DESCRIPTION OF THE TASK
Your task is to copy every line below that contains the word "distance".

EXCERPTED DATA
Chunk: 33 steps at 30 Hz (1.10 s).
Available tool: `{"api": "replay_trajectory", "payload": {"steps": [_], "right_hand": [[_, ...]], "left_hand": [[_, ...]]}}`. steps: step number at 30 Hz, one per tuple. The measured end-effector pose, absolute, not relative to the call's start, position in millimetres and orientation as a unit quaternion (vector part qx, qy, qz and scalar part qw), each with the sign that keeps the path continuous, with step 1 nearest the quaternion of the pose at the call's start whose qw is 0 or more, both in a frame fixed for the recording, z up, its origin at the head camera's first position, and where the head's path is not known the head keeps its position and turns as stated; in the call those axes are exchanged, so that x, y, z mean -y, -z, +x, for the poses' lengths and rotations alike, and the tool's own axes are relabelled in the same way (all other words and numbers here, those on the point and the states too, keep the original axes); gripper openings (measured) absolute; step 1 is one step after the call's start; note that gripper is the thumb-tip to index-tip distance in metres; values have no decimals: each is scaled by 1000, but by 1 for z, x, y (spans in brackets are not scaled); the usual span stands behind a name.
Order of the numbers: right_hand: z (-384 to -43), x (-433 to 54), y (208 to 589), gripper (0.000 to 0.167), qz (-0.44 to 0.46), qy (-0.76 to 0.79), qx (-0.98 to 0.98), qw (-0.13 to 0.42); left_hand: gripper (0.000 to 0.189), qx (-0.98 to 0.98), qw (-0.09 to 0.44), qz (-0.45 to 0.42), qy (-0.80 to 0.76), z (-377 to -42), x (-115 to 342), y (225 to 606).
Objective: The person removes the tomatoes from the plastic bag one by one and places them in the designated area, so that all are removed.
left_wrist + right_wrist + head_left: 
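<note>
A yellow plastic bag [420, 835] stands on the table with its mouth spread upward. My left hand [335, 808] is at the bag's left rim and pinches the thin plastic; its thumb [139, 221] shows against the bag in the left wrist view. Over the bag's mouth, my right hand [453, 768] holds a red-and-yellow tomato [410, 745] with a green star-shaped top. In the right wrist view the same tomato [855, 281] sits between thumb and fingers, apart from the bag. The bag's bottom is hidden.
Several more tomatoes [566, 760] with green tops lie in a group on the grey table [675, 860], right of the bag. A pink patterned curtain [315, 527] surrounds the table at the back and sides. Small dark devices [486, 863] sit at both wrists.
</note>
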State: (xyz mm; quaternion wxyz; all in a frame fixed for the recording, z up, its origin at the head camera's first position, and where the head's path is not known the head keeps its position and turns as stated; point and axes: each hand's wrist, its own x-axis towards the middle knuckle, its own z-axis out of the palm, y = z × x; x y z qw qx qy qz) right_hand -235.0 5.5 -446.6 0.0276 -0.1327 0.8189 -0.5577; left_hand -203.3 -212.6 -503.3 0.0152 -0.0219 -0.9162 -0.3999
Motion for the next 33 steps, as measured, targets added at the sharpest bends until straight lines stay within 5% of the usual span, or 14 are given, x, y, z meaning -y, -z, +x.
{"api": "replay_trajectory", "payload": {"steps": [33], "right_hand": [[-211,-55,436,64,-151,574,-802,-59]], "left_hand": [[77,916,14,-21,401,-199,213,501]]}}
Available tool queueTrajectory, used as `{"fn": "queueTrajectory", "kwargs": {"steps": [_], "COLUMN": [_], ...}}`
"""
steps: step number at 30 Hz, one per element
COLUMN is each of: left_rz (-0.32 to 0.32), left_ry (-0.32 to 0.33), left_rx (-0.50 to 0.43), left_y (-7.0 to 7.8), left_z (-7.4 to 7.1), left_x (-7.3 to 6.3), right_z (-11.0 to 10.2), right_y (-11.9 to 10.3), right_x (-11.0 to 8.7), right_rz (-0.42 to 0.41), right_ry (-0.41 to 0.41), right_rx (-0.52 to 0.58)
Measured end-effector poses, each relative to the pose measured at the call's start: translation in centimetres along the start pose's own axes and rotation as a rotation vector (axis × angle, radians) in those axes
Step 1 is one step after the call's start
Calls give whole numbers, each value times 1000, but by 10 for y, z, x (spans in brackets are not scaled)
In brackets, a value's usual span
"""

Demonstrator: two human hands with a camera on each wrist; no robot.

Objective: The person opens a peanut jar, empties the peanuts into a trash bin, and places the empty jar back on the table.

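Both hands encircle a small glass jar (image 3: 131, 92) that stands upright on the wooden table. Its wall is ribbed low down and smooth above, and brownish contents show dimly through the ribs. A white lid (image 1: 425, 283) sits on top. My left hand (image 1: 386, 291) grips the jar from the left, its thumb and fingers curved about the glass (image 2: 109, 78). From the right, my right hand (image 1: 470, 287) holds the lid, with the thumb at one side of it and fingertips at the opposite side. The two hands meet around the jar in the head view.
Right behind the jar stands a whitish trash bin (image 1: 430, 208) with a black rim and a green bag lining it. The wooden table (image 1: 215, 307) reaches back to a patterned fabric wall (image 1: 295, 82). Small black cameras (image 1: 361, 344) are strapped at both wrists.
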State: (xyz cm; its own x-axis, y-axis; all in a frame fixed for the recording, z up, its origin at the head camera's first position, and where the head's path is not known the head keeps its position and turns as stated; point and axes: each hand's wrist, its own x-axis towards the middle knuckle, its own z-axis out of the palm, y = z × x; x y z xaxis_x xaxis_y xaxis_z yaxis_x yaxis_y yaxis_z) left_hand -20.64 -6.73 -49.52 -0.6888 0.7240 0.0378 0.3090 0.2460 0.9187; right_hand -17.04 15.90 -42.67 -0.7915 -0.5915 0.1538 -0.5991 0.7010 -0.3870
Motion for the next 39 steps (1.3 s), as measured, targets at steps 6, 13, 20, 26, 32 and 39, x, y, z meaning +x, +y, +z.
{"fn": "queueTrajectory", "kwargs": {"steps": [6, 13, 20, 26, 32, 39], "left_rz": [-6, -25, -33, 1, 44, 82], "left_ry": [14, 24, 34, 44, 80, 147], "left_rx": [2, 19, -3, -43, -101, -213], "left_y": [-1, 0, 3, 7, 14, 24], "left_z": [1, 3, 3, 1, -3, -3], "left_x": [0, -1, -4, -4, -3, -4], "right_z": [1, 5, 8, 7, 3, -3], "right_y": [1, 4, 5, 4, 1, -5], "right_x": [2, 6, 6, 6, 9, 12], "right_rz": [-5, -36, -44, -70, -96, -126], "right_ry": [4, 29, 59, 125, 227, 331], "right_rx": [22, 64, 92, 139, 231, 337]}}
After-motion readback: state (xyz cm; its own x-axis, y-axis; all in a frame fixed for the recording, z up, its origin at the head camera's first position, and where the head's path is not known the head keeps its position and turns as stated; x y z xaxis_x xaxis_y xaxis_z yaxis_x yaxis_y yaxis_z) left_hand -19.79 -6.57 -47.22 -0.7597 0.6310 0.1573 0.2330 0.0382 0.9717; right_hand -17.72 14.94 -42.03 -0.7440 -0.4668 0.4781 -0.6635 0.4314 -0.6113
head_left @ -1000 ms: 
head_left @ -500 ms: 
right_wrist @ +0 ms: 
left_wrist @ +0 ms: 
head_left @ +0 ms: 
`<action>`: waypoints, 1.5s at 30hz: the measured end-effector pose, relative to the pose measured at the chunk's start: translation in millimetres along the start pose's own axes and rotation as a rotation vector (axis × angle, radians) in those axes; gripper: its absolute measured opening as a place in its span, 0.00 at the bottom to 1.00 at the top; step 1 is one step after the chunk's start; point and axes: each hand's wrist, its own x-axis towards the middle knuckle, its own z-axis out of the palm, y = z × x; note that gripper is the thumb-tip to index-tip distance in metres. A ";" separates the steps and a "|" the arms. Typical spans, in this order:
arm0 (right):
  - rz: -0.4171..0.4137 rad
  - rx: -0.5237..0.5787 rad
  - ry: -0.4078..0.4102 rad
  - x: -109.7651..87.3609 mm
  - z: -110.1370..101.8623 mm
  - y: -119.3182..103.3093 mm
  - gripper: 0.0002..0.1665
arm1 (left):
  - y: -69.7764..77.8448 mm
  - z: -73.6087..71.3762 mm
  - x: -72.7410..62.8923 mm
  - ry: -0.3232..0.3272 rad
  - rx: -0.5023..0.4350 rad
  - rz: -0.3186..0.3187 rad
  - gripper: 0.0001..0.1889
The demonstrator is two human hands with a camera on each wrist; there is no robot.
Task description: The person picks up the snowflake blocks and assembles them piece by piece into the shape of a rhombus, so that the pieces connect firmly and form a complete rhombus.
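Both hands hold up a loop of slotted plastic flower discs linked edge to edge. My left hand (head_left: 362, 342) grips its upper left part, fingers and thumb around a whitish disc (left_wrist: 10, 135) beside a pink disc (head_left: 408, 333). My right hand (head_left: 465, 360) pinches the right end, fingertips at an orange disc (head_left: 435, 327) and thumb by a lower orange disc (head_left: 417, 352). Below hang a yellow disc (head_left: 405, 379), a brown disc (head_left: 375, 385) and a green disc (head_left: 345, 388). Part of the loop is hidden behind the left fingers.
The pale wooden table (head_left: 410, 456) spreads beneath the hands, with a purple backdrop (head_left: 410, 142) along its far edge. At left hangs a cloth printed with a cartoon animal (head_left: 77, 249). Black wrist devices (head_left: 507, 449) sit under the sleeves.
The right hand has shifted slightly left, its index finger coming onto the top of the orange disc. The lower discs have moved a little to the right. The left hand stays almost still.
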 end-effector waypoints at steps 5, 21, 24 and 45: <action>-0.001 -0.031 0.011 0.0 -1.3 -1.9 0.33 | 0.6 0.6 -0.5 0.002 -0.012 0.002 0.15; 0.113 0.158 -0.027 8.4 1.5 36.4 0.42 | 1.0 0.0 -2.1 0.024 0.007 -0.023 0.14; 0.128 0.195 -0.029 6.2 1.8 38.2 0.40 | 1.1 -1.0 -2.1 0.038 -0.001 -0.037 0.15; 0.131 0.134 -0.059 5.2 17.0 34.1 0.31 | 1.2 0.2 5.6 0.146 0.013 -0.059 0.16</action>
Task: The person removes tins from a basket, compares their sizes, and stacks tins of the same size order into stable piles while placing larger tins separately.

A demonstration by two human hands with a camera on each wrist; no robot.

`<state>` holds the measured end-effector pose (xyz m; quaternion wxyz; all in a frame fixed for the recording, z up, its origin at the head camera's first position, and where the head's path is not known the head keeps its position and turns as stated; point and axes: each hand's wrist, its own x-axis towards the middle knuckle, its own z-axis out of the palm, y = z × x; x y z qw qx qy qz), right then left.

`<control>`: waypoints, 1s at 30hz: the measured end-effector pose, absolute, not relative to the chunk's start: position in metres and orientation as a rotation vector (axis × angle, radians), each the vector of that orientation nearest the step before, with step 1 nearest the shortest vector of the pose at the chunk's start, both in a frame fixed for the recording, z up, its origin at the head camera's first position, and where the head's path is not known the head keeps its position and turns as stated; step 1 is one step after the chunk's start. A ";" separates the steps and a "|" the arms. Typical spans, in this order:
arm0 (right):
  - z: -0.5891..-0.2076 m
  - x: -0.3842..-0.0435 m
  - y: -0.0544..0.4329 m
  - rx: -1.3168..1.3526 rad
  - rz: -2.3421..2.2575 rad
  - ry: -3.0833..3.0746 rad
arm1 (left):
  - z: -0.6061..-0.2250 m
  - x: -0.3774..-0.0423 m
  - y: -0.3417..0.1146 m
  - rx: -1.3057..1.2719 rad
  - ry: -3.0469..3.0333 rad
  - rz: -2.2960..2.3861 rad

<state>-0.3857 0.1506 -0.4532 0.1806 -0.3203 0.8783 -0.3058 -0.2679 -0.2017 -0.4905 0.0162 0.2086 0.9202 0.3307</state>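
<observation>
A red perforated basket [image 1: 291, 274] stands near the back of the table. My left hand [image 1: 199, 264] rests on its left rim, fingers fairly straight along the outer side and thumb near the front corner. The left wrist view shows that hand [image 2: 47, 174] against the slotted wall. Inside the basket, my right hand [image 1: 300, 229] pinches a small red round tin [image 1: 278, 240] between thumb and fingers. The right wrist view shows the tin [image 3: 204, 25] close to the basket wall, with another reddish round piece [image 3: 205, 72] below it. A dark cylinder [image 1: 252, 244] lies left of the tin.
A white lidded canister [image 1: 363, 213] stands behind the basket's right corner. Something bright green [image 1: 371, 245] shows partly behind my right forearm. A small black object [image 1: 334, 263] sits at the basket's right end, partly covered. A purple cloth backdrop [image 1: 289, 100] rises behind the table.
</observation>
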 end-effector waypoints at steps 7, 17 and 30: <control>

EXERCISE ANSWER
Available tool: `{"api": "replay_trajectory", "payload": {"steps": [_], "right_hand": [[_, ...]], "left_hand": [[_, ...]]}}`. steps: step number at 30 Hz, one per tuple. The measured end-effector pose, absolute, not relative to the call's start, position in millimetres and orientation as a unit quaternion (vector part qx, qy, qz and scalar part qw), each with the sign that keeps the path continuous, with step 1 nearest the quaternion of the pose at the call's start whose qw is 0 or more, both in a frame fixed for the recording, z up, its origin at the head camera's first position, and where the head's path is not known the head keeps its position and turns as stated; in the call those axes are exchanged, so that x, y, z mean -y, -z, +x, for the poses' lengths and rotations alike, and the tool's own axes are relabelled in the same way (all other words and numbers here, those on the point and the states too, keep the original axes); gripper openings (measured) absolute; step 1 is one step after the call's start; note that gripper is the thumb-tip to index-tip distance in metres; values have no decimals: each is scaled by 1000, but by 1 for z, x, y (spans in brackets are not scaled); the usual span stands behind a name.
`<action>`: waypoints, 1.5s at 30hz: the measured end-effector pose, relative to the pose measured at the chunk's start: translation in millimetres along the start pose's own axes and rotation as a rotation vector (axis × angle, radians) in those axes; gripper: its absolute measured opening as a place in its span, 0.00 at the bottom to 1.00 at the top; step 1 is one step after the chunk's start; point and axes: each hand's wrist, its own x-axis towards the middle knuckle, its own z-axis out of the palm, y = z × x; note that gripper is the thumb-tip to index-tip distance in metres. A ";" separates the steps and a "|" the arms. Typical spans, in this order:

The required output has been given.